On a quayside in Southampton harbour, Rufus stood beside a moored ship and argued with her owner.
‘I’ll double the usual passage money. It’s only me you’ve got to carry. I didn’t set out alone but I outdistanced the others. One man won’t overload you! ’
‘No, sir. Not for ten times the usual rate. It’s too risky. This storm…’
‘What storm? said Rufus. His cloak was black with rain and flattened to his body by the wind. ‘It’s passing. Call yourself a mariner? I’ve urgent business over there and the wind’s fair…’
‘The wind’s a gale, sir. And out there beyond the harbour, the sea…’
‘You think we’ll drown? Where’s your spirit of adventure? I’m the King of England and whoever heard of a king getting drowned? Treble the usual rate! Oh, come on, man! That vessel of yours is built like a longship. The Vikings could ride out anything.’
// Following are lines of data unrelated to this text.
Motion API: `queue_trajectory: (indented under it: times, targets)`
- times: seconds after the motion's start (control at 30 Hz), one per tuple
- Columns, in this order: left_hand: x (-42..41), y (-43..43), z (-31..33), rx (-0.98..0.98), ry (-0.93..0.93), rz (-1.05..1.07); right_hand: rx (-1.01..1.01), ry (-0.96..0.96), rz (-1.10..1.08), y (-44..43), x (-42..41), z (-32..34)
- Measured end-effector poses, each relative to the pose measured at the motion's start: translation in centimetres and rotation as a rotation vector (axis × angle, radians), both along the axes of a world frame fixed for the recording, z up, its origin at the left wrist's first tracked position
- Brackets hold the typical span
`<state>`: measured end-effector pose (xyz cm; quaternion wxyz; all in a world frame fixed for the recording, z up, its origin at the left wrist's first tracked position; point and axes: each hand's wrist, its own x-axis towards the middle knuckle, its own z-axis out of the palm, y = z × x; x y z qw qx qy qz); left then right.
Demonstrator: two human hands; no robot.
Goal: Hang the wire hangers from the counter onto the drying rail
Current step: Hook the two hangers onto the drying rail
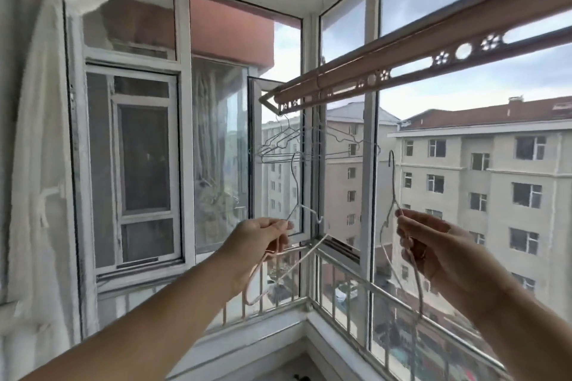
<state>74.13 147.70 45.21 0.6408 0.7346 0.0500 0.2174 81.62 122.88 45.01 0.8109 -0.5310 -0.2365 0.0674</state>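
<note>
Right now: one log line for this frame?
left hand: grips left hanger | right hand: grips right hanger | drying rail: hung hangers at far end | held hooks: below rail

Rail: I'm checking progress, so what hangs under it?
Several wire hangers hang under the rail's far end, overlapping, so their number cannot be told. Lower down, the left hand holds the left hanger, the right hand the right hanger, neither hooked on yet.

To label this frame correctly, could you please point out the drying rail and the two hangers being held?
drying rail (414, 65): head view, on its perforated strip.
left hanger (296, 185): head view, neck below hook.
right hanger (393, 182): head view, neck below hook.
</note>
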Motion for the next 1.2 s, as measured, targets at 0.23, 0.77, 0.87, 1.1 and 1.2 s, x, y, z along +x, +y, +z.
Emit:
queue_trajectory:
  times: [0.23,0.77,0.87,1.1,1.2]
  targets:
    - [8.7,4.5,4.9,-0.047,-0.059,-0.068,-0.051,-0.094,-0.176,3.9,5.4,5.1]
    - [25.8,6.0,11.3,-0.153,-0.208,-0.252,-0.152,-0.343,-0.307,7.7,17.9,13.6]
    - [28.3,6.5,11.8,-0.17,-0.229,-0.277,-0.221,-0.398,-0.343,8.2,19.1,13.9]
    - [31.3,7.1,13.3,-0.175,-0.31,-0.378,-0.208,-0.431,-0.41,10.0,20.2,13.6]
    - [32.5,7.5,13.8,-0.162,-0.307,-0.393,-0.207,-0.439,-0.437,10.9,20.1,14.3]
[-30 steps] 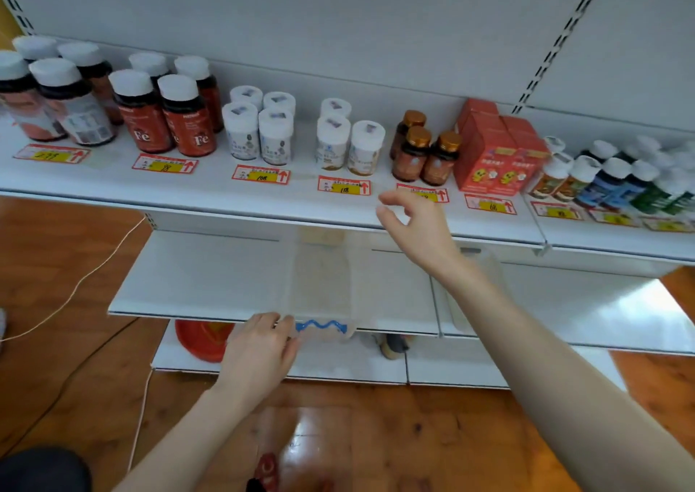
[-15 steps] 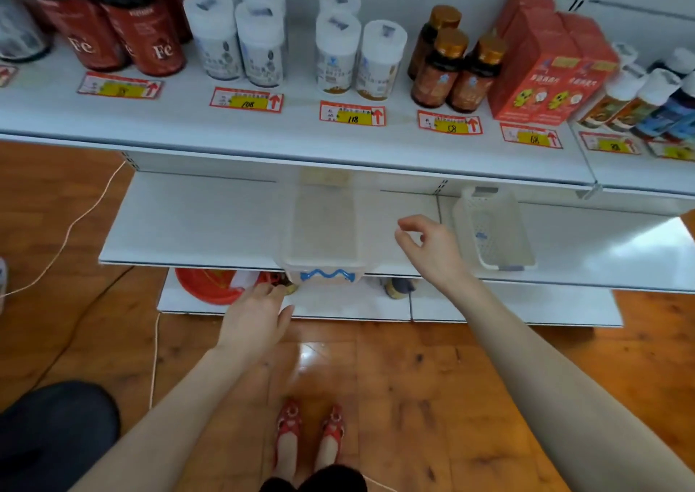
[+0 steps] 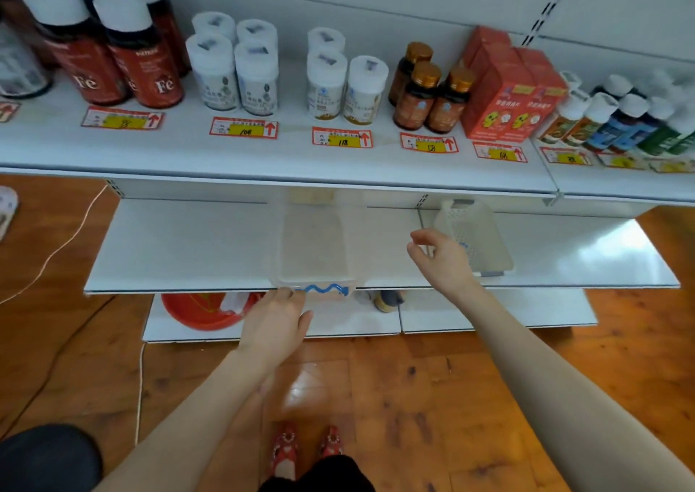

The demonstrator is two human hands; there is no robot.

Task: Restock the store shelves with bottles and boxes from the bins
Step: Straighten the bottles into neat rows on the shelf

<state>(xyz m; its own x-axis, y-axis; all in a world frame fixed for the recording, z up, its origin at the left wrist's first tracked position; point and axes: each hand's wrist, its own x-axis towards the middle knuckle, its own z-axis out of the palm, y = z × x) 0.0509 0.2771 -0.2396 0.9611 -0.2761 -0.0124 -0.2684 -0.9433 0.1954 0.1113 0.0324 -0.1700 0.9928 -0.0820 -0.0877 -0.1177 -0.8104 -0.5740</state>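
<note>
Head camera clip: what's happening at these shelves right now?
A person stands at a store shelf. Their left hand is at the front edge of a clear bin with a blue squiggle, which looks empty, on the middle shelf. The right hand hovers open and empty beside a white perforated basket. The top shelf holds bottles and red boxes.

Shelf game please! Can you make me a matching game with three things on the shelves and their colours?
Things:
1. boxes
2. squiggle on the clear bin
3. caps on the brown bottles

Colours:
A. gold
B. red
C. blue

Pairs: 1-B, 2-C, 3-A
</note>
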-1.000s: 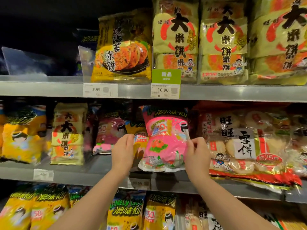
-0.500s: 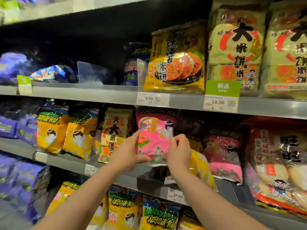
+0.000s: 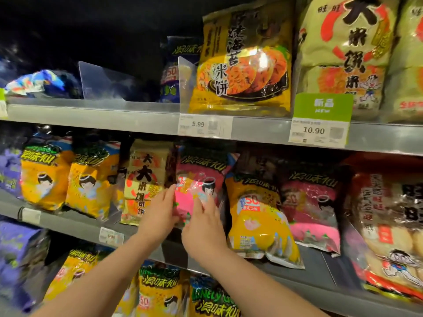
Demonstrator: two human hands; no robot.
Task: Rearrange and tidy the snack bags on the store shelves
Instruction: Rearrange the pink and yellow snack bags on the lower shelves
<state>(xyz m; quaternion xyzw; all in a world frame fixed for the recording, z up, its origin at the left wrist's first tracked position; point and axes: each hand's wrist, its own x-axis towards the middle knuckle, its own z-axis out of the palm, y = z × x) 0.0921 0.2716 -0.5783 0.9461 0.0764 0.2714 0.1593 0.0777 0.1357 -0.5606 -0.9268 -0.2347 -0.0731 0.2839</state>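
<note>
Head view: both hands are on one pink snack bag (image 3: 202, 177) standing upright on the middle shelf (image 3: 68, 225), roughly halfway along the visible stretch and set back from its front edge. The left hand (image 3: 160, 210) grips the bag's left edge, fingers curled against the side. The right hand (image 3: 203, 227) lies on the lower front of the bag with its fingers fairly straight and spread, pressing the film; it seems to hold nothing, though motion blur makes the thumb hard to read.

Just left of the bag stands a cream rice cracker bag (image 3: 146, 179), and further left two orange snack bags (image 3: 45, 177) (image 3: 91, 184) side by side. Just right of it a yellow snack bag (image 3: 258, 216) leans forward, its bottom hanging past the shelf's front edge, and beyond that is a second pink bag (image 3: 313, 202).

On the upper shelf (image 3: 114, 117) a seaweed rice cracker bag (image 3: 245, 62) stands beside a clear divider (image 3: 100, 83). On that shelf's front edge are a 9.99 price tag (image 3: 204, 125) and a 10.90 price tag (image 3: 318, 131)
</note>
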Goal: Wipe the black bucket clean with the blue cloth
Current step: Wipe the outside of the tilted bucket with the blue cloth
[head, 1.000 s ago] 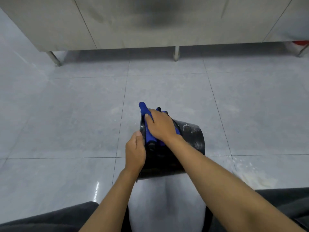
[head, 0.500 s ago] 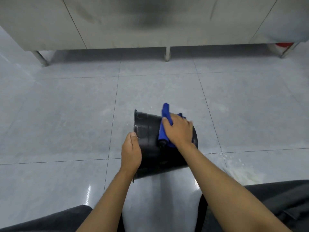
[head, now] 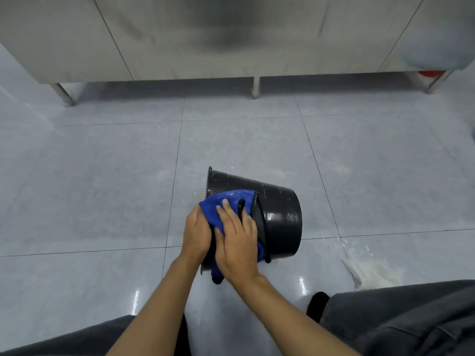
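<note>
The black bucket (head: pixel 277 214) lies on its side on the grey tiled floor, its open rim to the left and its base to the right. A blue cloth (head: pixel 226 201) is draped over its near upper side by the rim. My right hand (head: pixel 237 242) presses flat on the cloth, fingers spread, with the bucket's thin black handle running under it. My left hand (head: pixel 196 231) grips the bucket's rim at the left, touching the cloth's edge. Pale smears show on the bucket's wall.
A steel cabinet on thin legs (head: pixel 254 88) stands across the back. A whitish spill (head: pixel 370 273) marks the floor at the right. My dark trouser legs (head: pixel 401 317) fill the lower corners. Something red (head: pixel 430 73) sits under the cabinet at far right.
My right hand has slid the cloth from the bucket's middle toward the rim, and the cloth has spread out flatter. The left hand stays on the rim.
</note>
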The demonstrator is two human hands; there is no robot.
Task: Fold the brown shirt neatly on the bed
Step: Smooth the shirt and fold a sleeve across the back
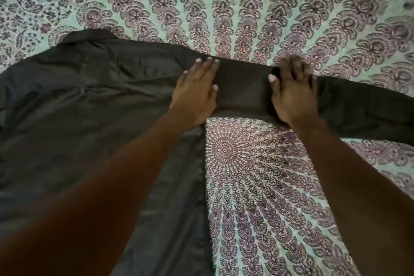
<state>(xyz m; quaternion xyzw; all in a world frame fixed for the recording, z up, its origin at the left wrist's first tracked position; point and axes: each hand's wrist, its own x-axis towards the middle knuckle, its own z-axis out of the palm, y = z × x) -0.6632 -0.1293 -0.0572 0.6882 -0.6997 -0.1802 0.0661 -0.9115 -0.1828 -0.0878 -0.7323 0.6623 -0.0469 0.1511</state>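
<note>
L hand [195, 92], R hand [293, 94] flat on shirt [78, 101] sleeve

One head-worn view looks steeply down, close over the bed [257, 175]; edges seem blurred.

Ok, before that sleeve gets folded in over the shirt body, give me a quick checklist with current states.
1. Brown shirt spread flat on the bedspread: ok, only light wrinkles.
2. Sleeve stretched straight out to the side: ok.
3. Left hand pressing flat near the shoulder: ok.
4. Right hand on the sleeve: ok; whether it pinches the cloth, cannot tell.
5. Cuff end in view: not ok, the sleeve runs off the frame's right edge.
6. Collar lying flat at the top: cannot tell, too dark.
</note>
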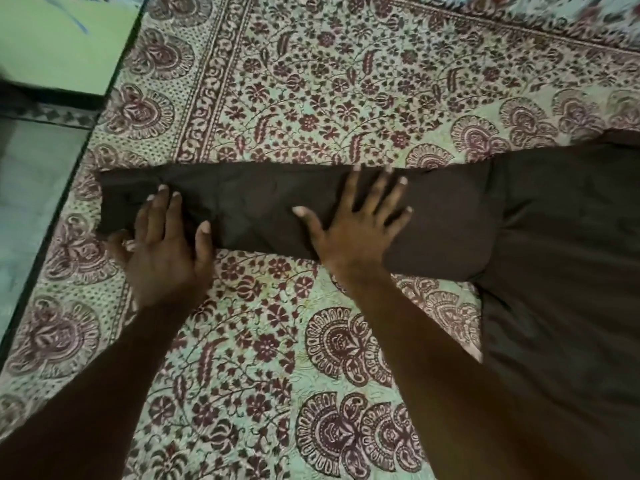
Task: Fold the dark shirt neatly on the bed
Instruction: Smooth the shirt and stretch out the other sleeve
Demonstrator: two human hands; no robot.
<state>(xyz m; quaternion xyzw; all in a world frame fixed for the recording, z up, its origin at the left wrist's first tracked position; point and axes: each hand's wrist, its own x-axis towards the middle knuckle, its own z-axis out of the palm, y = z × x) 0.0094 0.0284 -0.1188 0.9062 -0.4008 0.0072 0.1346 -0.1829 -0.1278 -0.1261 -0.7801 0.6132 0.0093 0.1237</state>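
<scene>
The dark brown shirt lies on the bed, its body filling the right side of the view. One long sleeve stretches flat to the left, almost to the bed's edge. My left hand lies flat with straight fingers on the sleeve's cuff end. My right hand presses down on the middle of the sleeve, fingers spread wide. Neither hand grips the cloth.
A patterned bedsheet in pale green with maroon flowers covers the bed. The bed's dark left edge runs diagonally, with grey floor beyond it and a light green surface at top left.
</scene>
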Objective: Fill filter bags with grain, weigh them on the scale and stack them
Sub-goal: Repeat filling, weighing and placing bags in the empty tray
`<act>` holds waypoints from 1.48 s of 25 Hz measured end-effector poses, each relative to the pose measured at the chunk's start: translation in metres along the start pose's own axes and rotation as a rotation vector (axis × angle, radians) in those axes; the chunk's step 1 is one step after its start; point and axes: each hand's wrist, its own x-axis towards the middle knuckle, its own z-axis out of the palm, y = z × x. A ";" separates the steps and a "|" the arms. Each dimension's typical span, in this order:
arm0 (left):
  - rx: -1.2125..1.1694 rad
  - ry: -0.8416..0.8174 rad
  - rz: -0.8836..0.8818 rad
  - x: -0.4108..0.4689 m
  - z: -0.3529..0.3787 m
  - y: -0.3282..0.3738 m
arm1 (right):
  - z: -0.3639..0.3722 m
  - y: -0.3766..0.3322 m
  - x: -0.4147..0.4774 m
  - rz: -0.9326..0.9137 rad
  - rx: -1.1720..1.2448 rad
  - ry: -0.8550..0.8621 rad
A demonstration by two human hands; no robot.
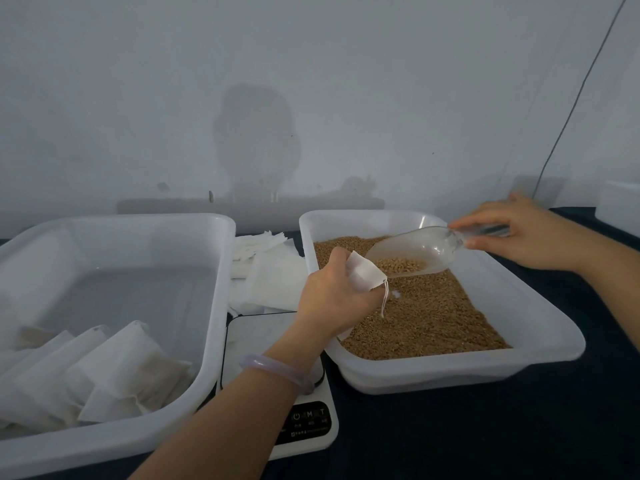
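Grips crumpled white filter bag [365, 275] in left hand [329, 299], drawstring [385, 299] dangling below; pinches clear scoop [415, 251] in right hand [530, 233], tan grain [401, 265] inside.

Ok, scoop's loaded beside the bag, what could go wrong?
1. The bag, bunched in the left hand, shows only a narrow mouth. Grain from the scoop in the right hand may miss it, though it would likely land in the tray.
2. The left forearm hangs over the scale and could bump it.
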 end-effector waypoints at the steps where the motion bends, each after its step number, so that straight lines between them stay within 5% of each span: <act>1: 0.003 -0.001 0.000 0.000 0.000 0.000 | -0.001 -0.002 0.000 -0.017 -0.014 0.013; 11: -0.015 0.010 0.010 0.000 0.000 -0.002 | -0.008 -0.017 0.002 -0.117 -0.163 0.151; 37: -0.032 0.001 -0.003 0.000 -0.001 -0.002 | -0.009 -0.011 0.003 -0.078 -0.060 0.059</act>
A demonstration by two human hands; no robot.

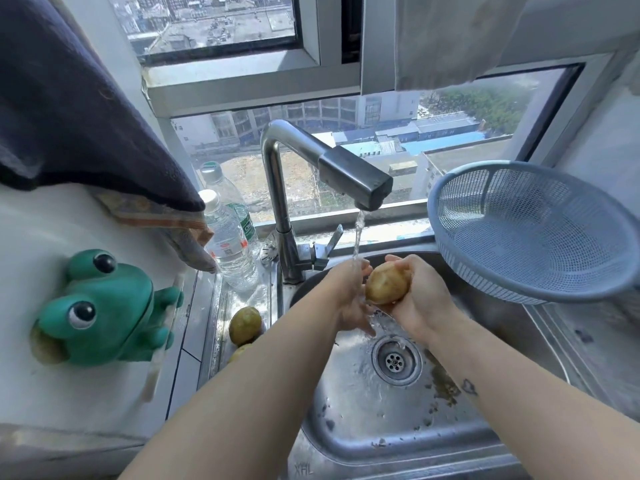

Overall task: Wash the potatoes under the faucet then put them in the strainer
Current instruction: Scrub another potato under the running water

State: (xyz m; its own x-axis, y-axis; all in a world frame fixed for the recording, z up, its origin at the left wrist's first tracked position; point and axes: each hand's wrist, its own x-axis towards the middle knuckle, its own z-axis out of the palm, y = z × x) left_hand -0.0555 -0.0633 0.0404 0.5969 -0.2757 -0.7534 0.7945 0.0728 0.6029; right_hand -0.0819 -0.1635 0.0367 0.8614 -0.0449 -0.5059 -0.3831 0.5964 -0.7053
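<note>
**Entry: potato under running faucet, strainer to the right**

Right hand (417, 299) grasps a yellow-brown oval potato (387, 284), fingers curled round its far side. The potato's long axis runs roughly away from the person, leaning slightly right; the skin is smooth, wet and faintly speckled. It sits over the stainless-steel sink basin (349, 420), between both hands.

Left hand (353, 299) lies against the potato's left side with fingers extended and nothing held. The stream from the brushed-metal angular faucet (353, 174) lands on this hand (not directly on the potato).

The blue-grey round perforated plastic strainer (533, 230) is right of and beyond the right hand, tilted, its opening facing the person.

Left of the left forearm, two more yellow-green potatoes (245, 324) rest on the steel ledge. Further left is a glossy green frog-shaped holder (100, 306).

Beyond them stand clear plastic water bottles (228, 244); their labels are unreadable.

Stamped letters "XHL" (304, 469) are on the sink's near rim.
</note>
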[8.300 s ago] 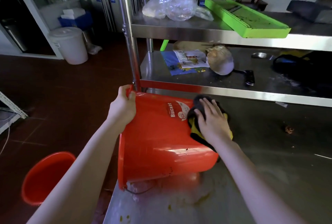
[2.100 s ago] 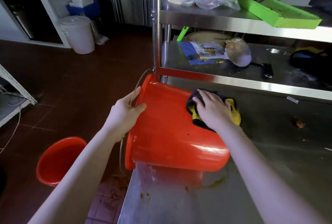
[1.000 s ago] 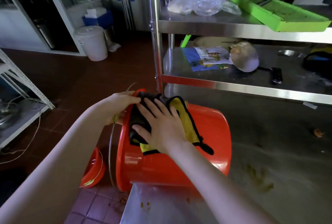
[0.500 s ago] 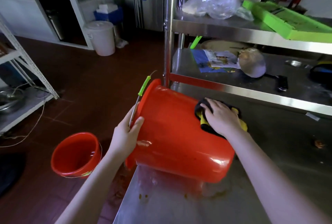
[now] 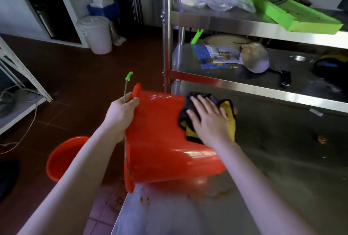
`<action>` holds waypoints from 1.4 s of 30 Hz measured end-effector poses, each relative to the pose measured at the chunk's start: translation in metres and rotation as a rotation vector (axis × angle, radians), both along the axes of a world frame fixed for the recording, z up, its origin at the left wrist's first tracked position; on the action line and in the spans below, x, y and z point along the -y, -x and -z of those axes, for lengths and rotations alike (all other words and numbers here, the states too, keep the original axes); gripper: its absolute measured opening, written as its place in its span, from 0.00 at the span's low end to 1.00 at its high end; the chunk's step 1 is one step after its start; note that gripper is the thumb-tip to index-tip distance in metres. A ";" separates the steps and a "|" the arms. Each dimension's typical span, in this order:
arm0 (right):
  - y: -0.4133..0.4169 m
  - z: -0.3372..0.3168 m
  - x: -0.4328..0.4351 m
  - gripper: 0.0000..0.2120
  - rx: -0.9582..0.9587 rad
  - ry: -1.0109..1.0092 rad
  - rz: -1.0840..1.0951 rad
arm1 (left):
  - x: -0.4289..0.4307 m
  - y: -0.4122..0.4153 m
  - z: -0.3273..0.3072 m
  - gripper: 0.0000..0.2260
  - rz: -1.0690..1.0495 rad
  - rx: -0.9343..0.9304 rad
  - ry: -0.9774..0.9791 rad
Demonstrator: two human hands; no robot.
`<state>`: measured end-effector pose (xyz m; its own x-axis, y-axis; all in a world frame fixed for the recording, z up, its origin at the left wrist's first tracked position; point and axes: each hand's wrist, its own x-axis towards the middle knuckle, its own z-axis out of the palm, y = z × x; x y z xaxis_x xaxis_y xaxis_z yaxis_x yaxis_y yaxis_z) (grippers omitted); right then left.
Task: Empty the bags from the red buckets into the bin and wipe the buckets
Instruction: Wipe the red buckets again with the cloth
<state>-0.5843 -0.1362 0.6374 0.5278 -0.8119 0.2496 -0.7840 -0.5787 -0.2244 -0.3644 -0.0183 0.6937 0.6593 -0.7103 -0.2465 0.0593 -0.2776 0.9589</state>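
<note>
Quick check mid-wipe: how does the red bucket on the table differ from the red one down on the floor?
The table bucket lies on its side on the steel table; the floor bucket stands upright, mouth up. The left hand grips the table bucket's wire handle at the rim while the right hand presses a cloth on its wall; no hand is on the floor bucket. Both are red.

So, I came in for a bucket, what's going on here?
A person is wiping a red bucket lying on its side at the edge of the steel table. The left hand grips its rim and wire handle, while the right hand presses a black-and-yellow cloth flat against its outer wall. A second red bucket stands on the floor.
</note>
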 end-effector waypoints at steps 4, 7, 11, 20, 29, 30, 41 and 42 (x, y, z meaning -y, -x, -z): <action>0.038 0.006 0.031 0.28 0.018 -0.204 0.107 | 0.005 -0.006 -0.003 0.18 -0.036 -0.011 -0.045; 0.009 -0.002 0.018 0.26 -0.020 -0.133 0.116 | 0.017 -0.012 -0.004 0.21 -0.052 0.001 -0.109; -0.071 -0.014 -0.045 0.27 0.011 0.010 -0.202 | 0.032 -0.011 -0.004 0.18 -0.017 0.090 -0.145; -0.082 -0.009 -0.058 0.27 0.001 0.071 -0.280 | -0.038 -0.008 0.038 0.26 0.302 -0.163 0.112; 0.019 0.000 0.017 0.28 -0.012 -0.104 0.147 | -0.063 0.032 0.071 0.21 0.114 0.167 0.156; 0.022 -0.001 0.022 0.27 0.002 -0.149 0.197 | -0.057 0.034 0.067 0.20 0.121 0.184 0.170; -0.065 -0.008 -0.048 0.26 0.031 0.127 -0.302 | 0.008 0.030 0.031 0.15 0.073 0.116 0.133; -0.056 -0.007 -0.039 0.27 0.020 0.133 -0.289 | 0.010 0.024 0.029 0.17 0.068 0.118 0.112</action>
<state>-0.5283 -0.0973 0.6442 0.7256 -0.5887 0.3563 -0.5793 -0.8020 -0.1452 -0.3886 -0.0280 0.6642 0.6286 -0.7728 -0.0870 -0.0706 -0.1681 0.9832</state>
‘No,’ said the captain, but with less conviction and some annoyance.
‘Four times the rate!’
Mammon and pride could be seen struggling with natural caution. ‘It’ud be at your own risk. If we all end up swimming for it, I’m not to blame.’
‘Done!’
Two hours later, at sea, Rufus stood triumphantly beside the mast. He was drenched to the skin with spray and rain but the persistent downpour had flattened out the water and the thunder had gone. The ship rode easily on a slow, rain-pitted swell and the north-westerly wind had slackened to a breeze which merely filled the square sail and drove them forward. ‘What did I tell you?’ he shouted to the captain.
The dusk was falling but he gazed ahead as though willing the coast of Normandy to appear. He was throwing his heart in front of the ship. He was bound for Normandy and after that for Maine. He was drawing near to Helias. He would see Helias again. Wouldn’t he?